Posted on July 24, 2020 at 5:20 AM



Warm tears streamed down my cheeks when I discovered my chilhdood friend passed on.  My hand trembled as it attempted to move the fork in my mouth to eat another bite.  I dropped the fork and excused myself from the restrauant table.


The goal?  Composure, for eff sake! 


Years of public education, nonprofit work, an abundance of air planets in my chart, law of attraction books, Eastern philosophy teachings, male social conditioning, and even my life coach training convinced me to think my way out of feeling.  Emotions can be counseled through wisdom, distance, and perspective!


I was a good King of Cups!




I quickly ran inside the restroom to gain my composure.  Predictably, I lost my calm face even further.  I crumbled on the bathroom floor as grief broke the dam around my heart and flooded my entire being . 


The memory of two boys in the forest was forcing me to feel the grief and remember myself.

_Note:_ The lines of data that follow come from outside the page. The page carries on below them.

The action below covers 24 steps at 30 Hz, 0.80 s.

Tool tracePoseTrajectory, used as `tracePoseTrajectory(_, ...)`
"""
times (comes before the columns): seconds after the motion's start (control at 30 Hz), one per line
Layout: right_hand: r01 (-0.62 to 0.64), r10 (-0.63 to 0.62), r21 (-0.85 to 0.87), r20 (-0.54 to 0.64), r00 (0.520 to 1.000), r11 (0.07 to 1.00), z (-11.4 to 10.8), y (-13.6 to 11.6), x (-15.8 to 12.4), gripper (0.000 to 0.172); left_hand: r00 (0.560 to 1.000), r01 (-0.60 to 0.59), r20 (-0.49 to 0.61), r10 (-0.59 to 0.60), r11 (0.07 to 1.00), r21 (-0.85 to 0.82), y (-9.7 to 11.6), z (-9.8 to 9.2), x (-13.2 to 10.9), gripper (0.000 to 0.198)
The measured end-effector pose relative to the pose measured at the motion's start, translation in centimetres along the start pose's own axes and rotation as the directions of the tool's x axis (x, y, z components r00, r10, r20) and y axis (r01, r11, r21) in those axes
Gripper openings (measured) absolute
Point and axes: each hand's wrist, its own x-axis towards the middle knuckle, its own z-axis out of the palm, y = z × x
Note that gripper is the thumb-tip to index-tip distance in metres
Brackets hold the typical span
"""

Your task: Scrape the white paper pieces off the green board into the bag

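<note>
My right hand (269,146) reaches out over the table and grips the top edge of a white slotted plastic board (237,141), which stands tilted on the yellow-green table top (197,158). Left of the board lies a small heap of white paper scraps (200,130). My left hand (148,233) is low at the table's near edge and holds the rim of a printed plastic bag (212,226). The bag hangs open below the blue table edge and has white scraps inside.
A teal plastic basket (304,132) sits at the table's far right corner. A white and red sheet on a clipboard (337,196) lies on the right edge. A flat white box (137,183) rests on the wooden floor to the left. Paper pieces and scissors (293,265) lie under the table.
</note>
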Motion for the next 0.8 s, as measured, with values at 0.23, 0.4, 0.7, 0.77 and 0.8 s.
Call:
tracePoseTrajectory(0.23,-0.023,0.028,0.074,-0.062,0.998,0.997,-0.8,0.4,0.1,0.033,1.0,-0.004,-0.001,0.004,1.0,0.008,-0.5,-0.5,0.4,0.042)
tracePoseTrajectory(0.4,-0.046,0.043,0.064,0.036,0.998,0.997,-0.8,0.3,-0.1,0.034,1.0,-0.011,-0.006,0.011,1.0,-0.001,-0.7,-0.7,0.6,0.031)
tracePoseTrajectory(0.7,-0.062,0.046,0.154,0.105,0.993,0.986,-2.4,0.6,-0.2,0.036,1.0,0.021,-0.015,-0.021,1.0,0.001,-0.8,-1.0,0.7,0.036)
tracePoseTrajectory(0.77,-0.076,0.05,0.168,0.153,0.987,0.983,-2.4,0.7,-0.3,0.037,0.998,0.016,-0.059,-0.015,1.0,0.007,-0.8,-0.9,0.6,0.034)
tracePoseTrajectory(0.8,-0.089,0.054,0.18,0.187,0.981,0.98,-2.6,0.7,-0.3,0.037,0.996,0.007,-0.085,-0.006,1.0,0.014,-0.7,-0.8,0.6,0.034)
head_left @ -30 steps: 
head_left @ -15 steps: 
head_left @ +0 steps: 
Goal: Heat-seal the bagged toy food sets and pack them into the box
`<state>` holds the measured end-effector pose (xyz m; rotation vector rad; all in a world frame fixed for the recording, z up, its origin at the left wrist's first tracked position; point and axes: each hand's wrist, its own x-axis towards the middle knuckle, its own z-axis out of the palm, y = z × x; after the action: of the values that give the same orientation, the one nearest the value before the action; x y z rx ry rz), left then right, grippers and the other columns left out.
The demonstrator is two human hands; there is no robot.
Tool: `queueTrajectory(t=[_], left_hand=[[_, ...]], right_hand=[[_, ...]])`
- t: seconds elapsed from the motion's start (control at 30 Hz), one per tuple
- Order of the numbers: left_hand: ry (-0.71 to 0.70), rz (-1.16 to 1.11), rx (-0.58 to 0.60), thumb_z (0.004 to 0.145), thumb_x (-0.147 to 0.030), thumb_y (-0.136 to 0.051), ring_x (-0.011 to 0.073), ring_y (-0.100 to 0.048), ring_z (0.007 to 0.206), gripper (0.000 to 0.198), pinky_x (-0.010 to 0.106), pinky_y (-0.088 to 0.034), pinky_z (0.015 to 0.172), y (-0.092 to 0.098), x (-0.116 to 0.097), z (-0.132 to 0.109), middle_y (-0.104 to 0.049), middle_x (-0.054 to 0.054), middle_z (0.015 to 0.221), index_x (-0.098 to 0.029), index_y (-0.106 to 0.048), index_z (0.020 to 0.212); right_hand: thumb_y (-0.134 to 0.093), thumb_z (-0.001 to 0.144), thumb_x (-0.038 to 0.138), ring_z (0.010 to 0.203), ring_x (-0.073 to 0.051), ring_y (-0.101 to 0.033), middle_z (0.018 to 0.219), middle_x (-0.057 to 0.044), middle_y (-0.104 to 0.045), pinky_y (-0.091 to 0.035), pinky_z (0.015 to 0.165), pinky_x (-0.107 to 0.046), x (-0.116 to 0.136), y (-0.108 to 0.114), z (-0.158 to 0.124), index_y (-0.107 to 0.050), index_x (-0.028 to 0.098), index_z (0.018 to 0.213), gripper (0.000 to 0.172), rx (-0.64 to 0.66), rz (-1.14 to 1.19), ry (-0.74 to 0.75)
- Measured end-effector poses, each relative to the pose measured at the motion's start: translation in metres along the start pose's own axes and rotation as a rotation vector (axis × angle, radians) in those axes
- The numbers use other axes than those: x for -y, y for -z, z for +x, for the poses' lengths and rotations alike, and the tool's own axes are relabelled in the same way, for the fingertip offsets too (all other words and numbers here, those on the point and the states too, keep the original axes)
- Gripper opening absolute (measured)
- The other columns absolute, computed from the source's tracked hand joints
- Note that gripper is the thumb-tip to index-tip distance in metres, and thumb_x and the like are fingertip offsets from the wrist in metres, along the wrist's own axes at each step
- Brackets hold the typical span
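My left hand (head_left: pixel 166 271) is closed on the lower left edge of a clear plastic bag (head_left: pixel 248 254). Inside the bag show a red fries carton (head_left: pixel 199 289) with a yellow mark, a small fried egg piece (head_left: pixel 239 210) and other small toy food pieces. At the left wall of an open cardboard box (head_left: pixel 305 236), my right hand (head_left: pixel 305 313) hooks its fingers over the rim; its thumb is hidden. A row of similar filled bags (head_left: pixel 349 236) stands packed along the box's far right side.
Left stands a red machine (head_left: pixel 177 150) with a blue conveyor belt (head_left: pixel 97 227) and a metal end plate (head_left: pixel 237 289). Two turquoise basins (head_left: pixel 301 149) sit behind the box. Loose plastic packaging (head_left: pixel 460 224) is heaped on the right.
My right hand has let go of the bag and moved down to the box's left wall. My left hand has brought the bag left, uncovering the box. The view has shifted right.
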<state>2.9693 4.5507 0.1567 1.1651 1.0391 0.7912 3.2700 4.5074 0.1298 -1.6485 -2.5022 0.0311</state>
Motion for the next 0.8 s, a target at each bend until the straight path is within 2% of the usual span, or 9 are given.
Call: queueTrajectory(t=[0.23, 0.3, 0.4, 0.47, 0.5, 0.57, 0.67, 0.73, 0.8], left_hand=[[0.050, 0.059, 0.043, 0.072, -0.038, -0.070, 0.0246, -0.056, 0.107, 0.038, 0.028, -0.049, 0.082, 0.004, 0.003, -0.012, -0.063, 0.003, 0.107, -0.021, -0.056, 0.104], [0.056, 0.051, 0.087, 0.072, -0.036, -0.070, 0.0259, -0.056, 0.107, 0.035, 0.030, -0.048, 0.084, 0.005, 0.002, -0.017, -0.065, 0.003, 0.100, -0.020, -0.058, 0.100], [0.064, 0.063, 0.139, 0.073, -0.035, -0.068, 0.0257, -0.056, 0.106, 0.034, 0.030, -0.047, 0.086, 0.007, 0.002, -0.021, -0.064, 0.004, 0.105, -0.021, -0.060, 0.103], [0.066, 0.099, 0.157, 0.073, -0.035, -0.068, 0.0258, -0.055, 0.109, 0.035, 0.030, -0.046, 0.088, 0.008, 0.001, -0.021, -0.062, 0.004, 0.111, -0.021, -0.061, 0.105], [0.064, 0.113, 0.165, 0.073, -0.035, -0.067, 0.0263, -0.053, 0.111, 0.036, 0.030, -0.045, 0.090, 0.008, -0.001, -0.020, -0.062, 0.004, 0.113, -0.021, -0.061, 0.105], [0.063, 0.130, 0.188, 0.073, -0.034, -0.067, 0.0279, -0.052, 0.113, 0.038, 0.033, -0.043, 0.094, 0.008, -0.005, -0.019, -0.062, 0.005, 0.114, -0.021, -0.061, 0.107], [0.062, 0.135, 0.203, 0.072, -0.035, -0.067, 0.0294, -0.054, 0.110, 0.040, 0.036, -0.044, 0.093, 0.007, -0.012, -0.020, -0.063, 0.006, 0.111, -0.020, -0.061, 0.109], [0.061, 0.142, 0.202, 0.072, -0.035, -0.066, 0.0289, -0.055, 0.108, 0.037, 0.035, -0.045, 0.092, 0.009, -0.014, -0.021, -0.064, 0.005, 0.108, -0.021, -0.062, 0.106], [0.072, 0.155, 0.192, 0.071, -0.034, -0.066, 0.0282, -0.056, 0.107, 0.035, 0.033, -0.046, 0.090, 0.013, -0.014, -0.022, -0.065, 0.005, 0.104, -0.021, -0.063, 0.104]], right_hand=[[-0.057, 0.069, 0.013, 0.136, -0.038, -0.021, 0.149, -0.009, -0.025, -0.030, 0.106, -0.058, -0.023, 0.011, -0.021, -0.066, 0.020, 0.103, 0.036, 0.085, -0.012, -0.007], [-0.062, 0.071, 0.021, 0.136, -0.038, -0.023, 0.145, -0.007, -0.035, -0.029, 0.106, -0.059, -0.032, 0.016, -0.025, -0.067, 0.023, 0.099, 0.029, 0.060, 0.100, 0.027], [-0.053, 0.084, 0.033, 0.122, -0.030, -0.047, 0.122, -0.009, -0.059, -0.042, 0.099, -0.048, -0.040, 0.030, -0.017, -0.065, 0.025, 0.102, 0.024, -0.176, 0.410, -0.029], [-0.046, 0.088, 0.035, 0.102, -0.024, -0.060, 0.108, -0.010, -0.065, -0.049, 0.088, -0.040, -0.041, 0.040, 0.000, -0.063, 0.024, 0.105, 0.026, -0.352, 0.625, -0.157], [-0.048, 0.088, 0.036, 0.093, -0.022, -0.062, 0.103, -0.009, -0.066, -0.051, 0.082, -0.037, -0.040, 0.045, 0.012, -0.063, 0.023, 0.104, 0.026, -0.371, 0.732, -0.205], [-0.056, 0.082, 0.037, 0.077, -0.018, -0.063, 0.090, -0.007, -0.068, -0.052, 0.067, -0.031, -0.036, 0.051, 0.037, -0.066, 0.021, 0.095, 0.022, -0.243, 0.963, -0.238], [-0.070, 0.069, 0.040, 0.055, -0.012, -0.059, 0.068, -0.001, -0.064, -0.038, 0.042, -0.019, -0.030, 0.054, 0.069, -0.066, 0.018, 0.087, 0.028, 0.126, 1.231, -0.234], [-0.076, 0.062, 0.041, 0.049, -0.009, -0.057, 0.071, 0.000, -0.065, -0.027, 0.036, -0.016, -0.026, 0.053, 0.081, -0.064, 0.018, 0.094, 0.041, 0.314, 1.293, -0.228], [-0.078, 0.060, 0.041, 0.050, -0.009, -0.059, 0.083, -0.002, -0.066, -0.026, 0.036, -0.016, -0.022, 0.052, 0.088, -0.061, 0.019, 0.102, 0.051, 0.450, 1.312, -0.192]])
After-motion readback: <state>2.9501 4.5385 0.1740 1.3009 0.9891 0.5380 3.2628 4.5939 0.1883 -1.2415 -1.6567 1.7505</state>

The reaper (I will give him the benefit of the doubt and not call him grim!) entered my life and had quite a harvest the past few years. I lost my father, a brother, both my cat companions, a program I built, a past student, and two friends.  There are photos of me with fellow LGBTQIA community  members from the 90s and I am the only one alive in the photos.  Each experience brought its own brand of grief, wisdom, pain, and growth.  


The death of my childhood comrade?  This was something else.   



 

We met each other when we were barely a year old. Or so we were told.  We felt like two apples that fell from the same branch. 


Or, maybe we hatched from the same cosmic egg!


We knew each other and experienced the world before norms, expectations, societal identities, the values of others, and other social constructs sunk their talons into us. 


Remember the movie Stand by Me?  I was definitely the Will Wheaton to his River Phoenix.  Now, he is a river and a phoenix.


Let's call my childhood friend River.  Typing his given name feels a bit too tender.


We spent years exploring the woods near our homes, befriending the woodland animals, wading our feet in ponds, and creating an imaginary friend or two.  He made me tell him stories at night before we went to bed.  I remember us laughing at cartoons.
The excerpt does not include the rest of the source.